- [Aim of the exercise]
Filter the material below so that only lines containing "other" remain.

- [Material for the task]
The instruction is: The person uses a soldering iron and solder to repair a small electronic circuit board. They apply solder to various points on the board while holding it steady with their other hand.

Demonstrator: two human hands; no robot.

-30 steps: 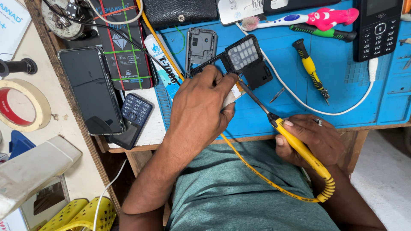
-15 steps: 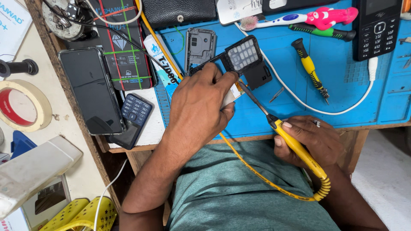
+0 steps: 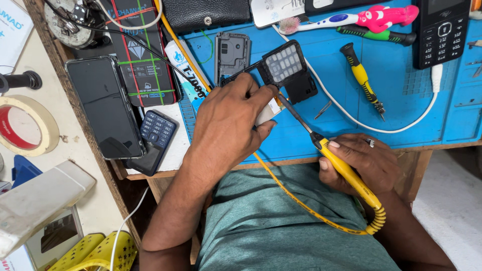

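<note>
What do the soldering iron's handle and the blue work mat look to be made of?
Soldering iron: the handle looks like glossy yellow plastic with a black collar; the tip is a thin dull metal rod. The right hand holds it. Blue work mat: probably matte silicone or rubber, given its moulded ridges and compartments.

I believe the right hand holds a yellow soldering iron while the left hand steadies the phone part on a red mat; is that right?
Not quite: the mat is blue, not red, as the head view shows. The right hand does hold the yellow soldering iron, and the left hand steadies the phone part.
</note>
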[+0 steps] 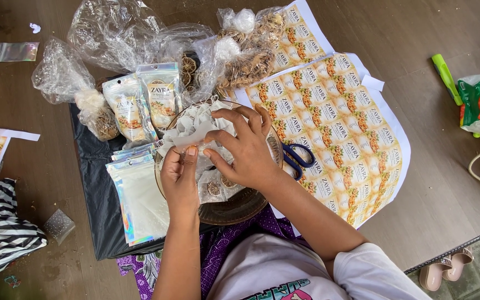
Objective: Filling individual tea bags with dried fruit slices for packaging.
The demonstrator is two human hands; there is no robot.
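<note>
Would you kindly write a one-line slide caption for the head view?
Both hands, left hand and right hand, pinch a small white sachet over a round tray, beside sticker sheets and blue scissors.

The sheets (340, 128) are showing rows of cream and orange stickers on white backing, and the pouches (140, 105) are carrying the same cream and orange print with a shiny silver edge. The empty pouches (137, 200) are looking white with a rainbow shimmer, lying on a black mat (93, 183), while the tea bags (195, 128) are appearing white in a brown bowl (234, 208). The scissors (301, 158) are showing blue handles, the cloth (6, 233) is showing black and white stripes, and the floor (429, 183) is looking brown.
</note>
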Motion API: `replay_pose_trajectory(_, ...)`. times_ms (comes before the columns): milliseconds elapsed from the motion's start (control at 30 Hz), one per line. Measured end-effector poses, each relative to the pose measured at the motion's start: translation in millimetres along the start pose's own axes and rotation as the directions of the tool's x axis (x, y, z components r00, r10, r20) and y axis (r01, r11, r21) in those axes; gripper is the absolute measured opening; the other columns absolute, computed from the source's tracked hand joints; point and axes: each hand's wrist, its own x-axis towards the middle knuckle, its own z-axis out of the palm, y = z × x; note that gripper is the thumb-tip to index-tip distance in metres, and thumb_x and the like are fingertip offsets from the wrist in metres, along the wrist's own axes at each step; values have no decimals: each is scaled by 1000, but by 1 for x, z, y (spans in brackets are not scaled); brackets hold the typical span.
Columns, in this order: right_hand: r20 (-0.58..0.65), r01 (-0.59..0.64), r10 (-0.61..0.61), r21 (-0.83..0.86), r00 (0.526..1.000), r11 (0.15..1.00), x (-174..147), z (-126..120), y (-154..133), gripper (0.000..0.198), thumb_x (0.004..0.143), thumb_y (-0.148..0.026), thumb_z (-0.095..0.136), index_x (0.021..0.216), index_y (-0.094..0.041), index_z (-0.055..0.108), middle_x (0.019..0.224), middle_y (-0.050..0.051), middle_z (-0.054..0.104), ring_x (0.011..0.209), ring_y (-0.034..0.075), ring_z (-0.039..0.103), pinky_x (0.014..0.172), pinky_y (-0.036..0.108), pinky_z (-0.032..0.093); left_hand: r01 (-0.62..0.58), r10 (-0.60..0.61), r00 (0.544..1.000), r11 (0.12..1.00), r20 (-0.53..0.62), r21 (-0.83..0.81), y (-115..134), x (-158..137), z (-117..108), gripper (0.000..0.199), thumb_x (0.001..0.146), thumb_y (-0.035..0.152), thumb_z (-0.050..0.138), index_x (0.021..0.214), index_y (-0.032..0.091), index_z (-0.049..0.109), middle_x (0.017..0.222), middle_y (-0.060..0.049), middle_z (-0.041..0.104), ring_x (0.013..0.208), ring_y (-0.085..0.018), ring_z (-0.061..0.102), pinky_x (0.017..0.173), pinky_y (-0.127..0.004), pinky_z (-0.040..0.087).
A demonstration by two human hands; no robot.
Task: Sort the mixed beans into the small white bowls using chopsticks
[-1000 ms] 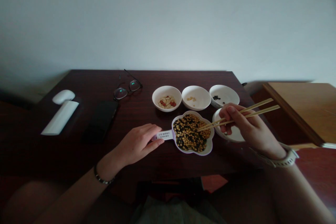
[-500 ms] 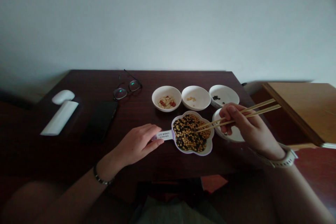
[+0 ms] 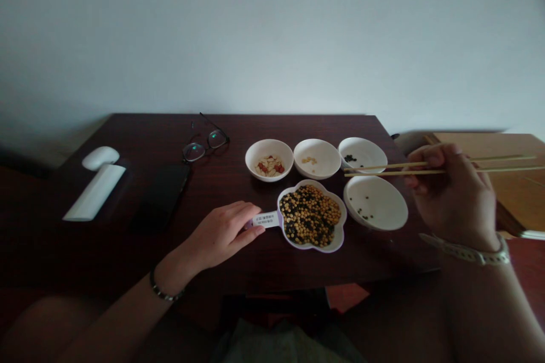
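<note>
My left hand (image 3: 227, 232) grips the labelled handle of a flower-shaped scoop (image 3: 340, 238), which is full of mixed yellow and black beans (image 3: 313, 215). My right hand (image 3: 455, 198) is closed around a pair of chopsticks (image 3: 395, 171). Their tips lie level over the gap between the back right bowl (image 3: 374, 153), holding a few black beans, and the front right bowl (image 3: 385, 201), holding several small dark beans. Whether a bean sits between the tips, I cannot make out. A middle bowl (image 3: 326, 164) has a few pale yellow beans. The left bowl (image 3: 255, 156) holds pale and red pieces.
Eyeglasses (image 3: 206, 146) rest at the back of the dark table (image 3: 238, 125). A black phone-like slab (image 3: 162, 195) lies in front of them. White objects, one rounded (image 3: 100, 157) and one long (image 3: 94, 193), are at far left. A wooden surface (image 3: 519, 193) stands at right.
My right hand has lifted the chopsticks out of the scoop and moved right, uncovering the front right bowl. My left hand stays on the scoop's handle.
</note>
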Motion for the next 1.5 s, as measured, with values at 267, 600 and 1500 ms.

- [Output for this task]
The instruction is: The person uses a soldering iron and solder to repair a small electronic circuit board. They apply solder to various points on the board while holding it steady with their other hand.
Motion API: `replay_pose_trajectory(_, ...)`. times_ms (comes before the columns): milliseconds elapsed from the motion's start (control at 30 Hz), one per line. Measured end-effector poses, each relative to the pose measured at the motion's start: translation in millimetres along the start pose's own axes and rotation as the directions of the tool's x axis (x, y, z components r00, r10, r20) and y axis (r01, r11, r21) in those axes; gripper is the absolute measured opening; the other columns absolute, computed from the source's tracked hand joints; point and axes: each hand's wrist, its own x-axis towards the middle knuckle, its own z-axis out of the palm, y = z × x; note that gripper is the thumb-tip to index-tip distance in metres, and thumb_x and the like are fingertip offsets from the wrist in metres, along the wrist's own axes at each step; values have no decimals: each is scaled by 1000, but by 1 for x, z, y (spans in brackets are not scaled); brackets hold the typical span.

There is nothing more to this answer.